Still, it’s done up with all the polish today’s technical crews can muster, although nobody involved appears to have desired the slightest hint of realism to slip in. The aliens are like Harryhausen creations much better rendered than the stop-motion master could ever hope to manage; they’re ugly, all right, but more designed to shock briefly rather than horrify (as the creature from “Alien” definitely were).

You have to hand it to Black: he knows how to keep things moving breathlessly (aided by the editing of Harry B. Miller III and Billy Weber), and together with cinematographer Larry Fong choreographs the action sequences so that they don’t turn into a complete muddle, even in the darkness. He encourages the entire cast to act broadly, adding to the cartoonish atmosphere, and together with Fred Dekker (whose 1986 “Night of the Creeps” was even spoofier than this) provides them with plenty of jokey banter. Production designer Martin Whist adds to the glitzy atmosphere of flashing computer screens and glowing dials, and the visual effects team under Jonathan Rothbart bring what must have been Marvel-like storyboards to a kind of life.
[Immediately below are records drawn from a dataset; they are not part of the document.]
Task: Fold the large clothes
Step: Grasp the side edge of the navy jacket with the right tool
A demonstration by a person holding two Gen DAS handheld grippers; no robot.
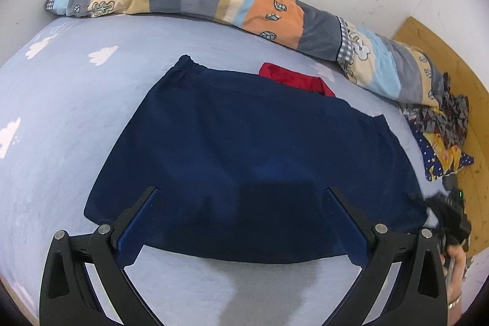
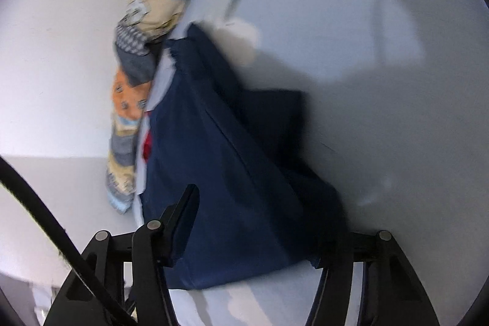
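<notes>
We read no writing anywhere. The dark navy fabric garment [image 1: 253, 155] lies flat on the pale blue cloud-print bed [image 1: 76, 100]. Our left gripper [image 1: 241, 203] hovers, jaws open. The blurred right view shows our right gripper [image 2: 259, 222], jaws closing around the garment's edge; grip unclear

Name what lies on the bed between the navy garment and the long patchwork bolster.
A red cloth, partly tucked under the navy garment, short of the patchwork bolster; clearest in the left wrist view.
</notes>
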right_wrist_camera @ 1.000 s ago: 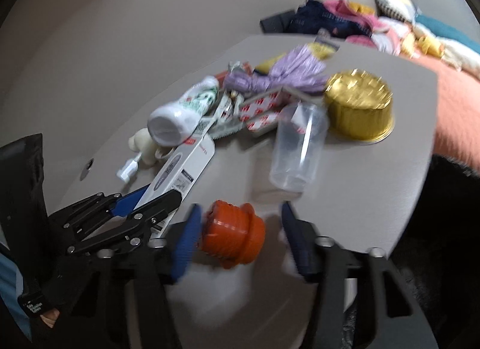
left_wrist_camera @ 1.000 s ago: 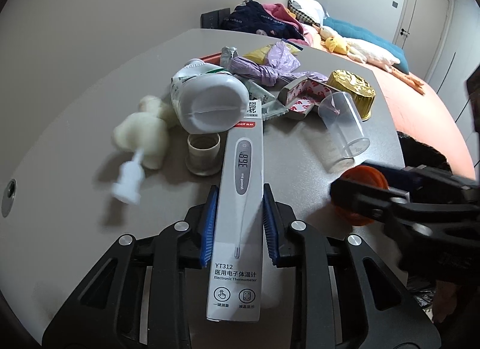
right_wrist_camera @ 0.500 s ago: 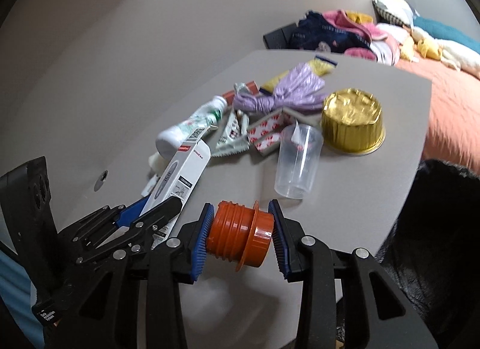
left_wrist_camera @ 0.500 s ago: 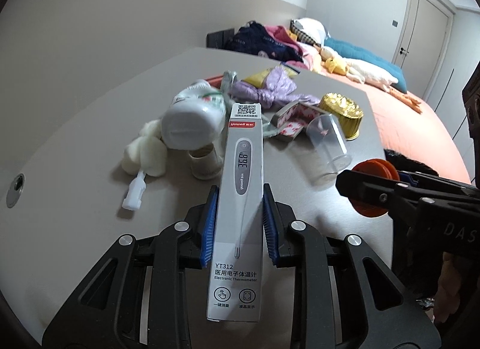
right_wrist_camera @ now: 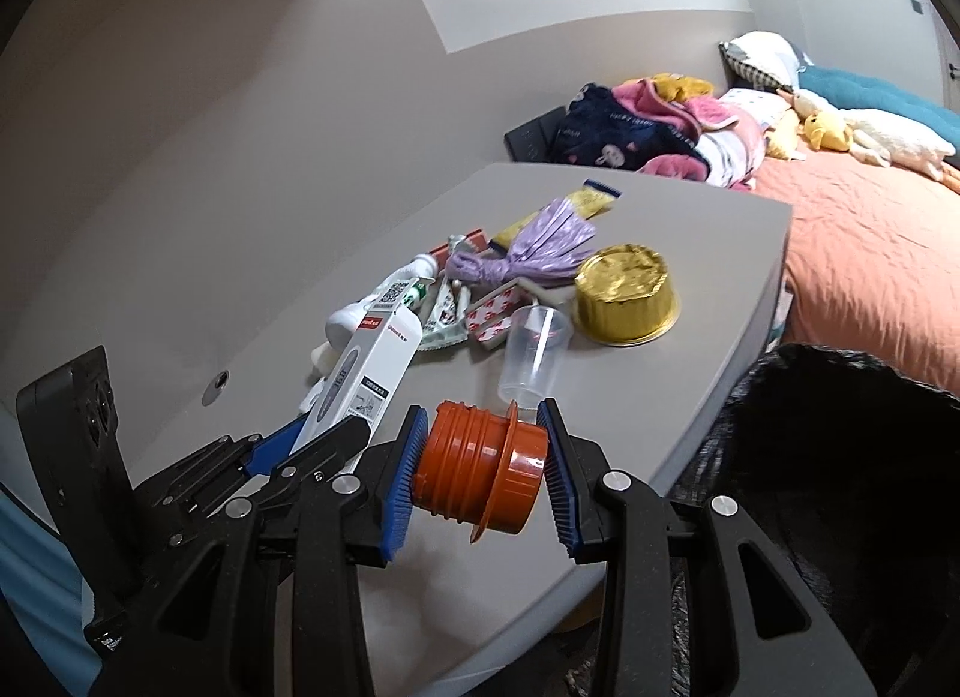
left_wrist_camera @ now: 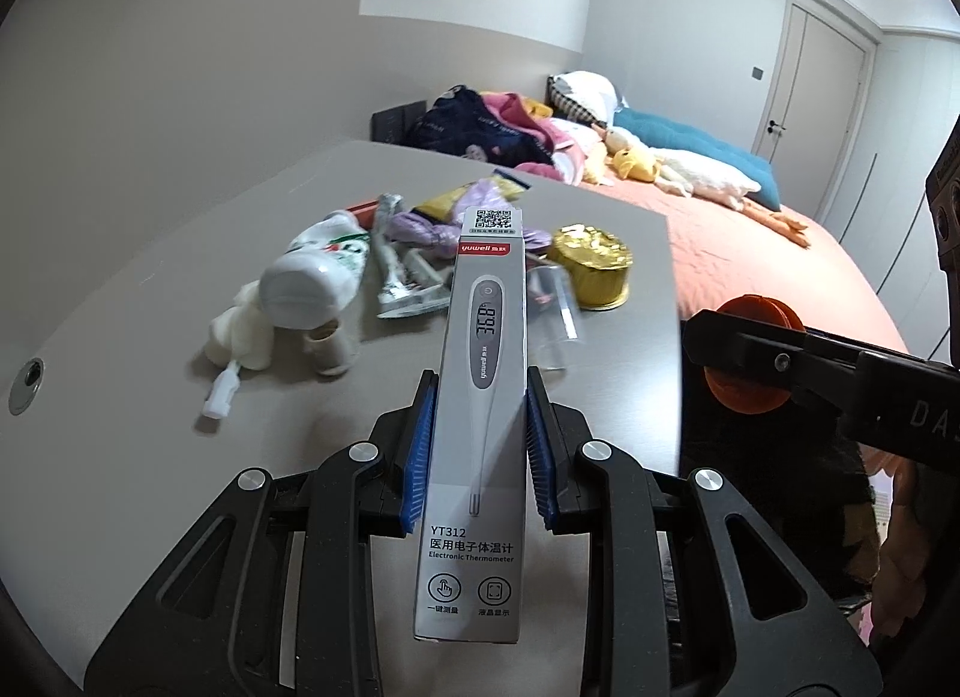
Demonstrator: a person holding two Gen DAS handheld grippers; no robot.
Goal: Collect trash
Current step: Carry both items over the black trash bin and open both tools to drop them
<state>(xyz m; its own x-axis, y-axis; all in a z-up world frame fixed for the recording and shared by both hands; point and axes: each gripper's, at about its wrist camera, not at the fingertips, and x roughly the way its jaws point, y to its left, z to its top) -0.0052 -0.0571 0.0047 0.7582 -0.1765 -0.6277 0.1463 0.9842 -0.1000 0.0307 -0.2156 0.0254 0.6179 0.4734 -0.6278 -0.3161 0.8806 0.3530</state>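
Observation:
My left gripper [left_wrist_camera: 479, 451] is shut on a white thermometer box [left_wrist_camera: 480, 397] and holds it above the grey table [left_wrist_camera: 150, 301]. My right gripper [right_wrist_camera: 483, 472] is shut on an orange ribbed plastic cap [right_wrist_camera: 480, 472], which also shows in the left wrist view [left_wrist_camera: 753, 361], lifted over the table's near edge. A trash pile lies further back: a white bottle [left_wrist_camera: 312, 277], a clear plastic cup [right_wrist_camera: 531, 352], a gold foil cup [right_wrist_camera: 627, 292], a purple bag [right_wrist_camera: 543, 253] and wrappers [right_wrist_camera: 492, 319].
A cream lump [left_wrist_camera: 240, 331], a small beige cup [left_wrist_camera: 330, 349] and a white nozzle [left_wrist_camera: 219, 397] lie at the left. A black bag [right_wrist_camera: 840, 433] sits beside the table at the right. A bed [left_wrist_camera: 750, 253] with clothes and pillows stands behind.
Both grippers have lifted and pulled back from the pile with their objects. The right gripper closed onto the orange cap a second ago.

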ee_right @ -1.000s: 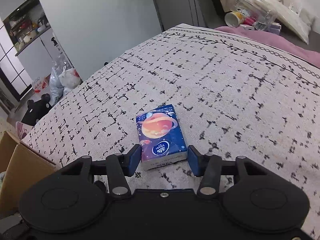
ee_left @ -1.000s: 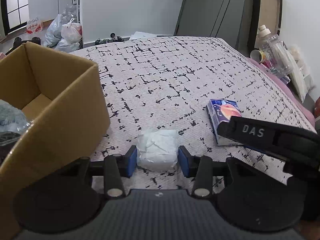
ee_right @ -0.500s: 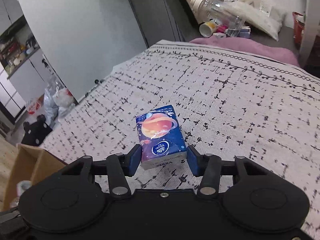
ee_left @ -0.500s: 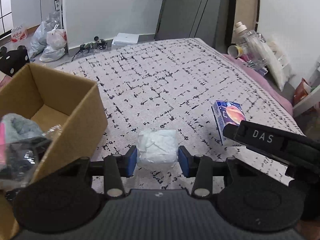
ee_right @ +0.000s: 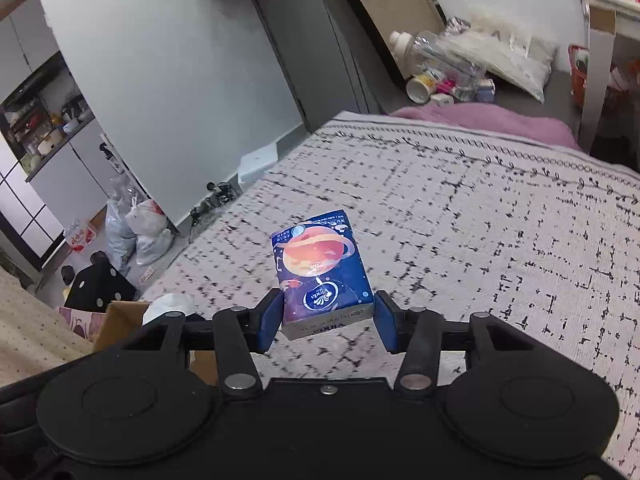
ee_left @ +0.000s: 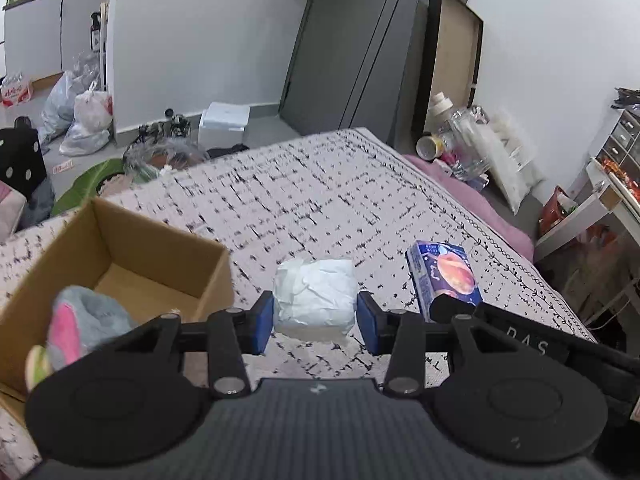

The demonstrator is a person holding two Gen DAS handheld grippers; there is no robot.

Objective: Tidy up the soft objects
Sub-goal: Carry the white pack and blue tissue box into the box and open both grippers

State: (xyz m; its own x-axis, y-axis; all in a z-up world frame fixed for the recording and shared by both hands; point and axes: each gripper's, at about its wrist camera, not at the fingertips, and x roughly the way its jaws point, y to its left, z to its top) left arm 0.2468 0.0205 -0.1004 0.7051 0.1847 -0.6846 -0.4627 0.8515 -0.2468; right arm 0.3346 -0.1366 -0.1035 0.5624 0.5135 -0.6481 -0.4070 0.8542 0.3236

Jackman’s big, brassy score adds to the sense of old-fashioned abandon, too.

Ultimately, though, “The Predator” has all the entertainment value of an arcade game. It’s put together with professional polish, but comes off as just a slam-bang popcorn movie with the emptiest of heads. In a season when “The Meg” becomes a smash, though, that might be enough to satisfy a lot of viewers.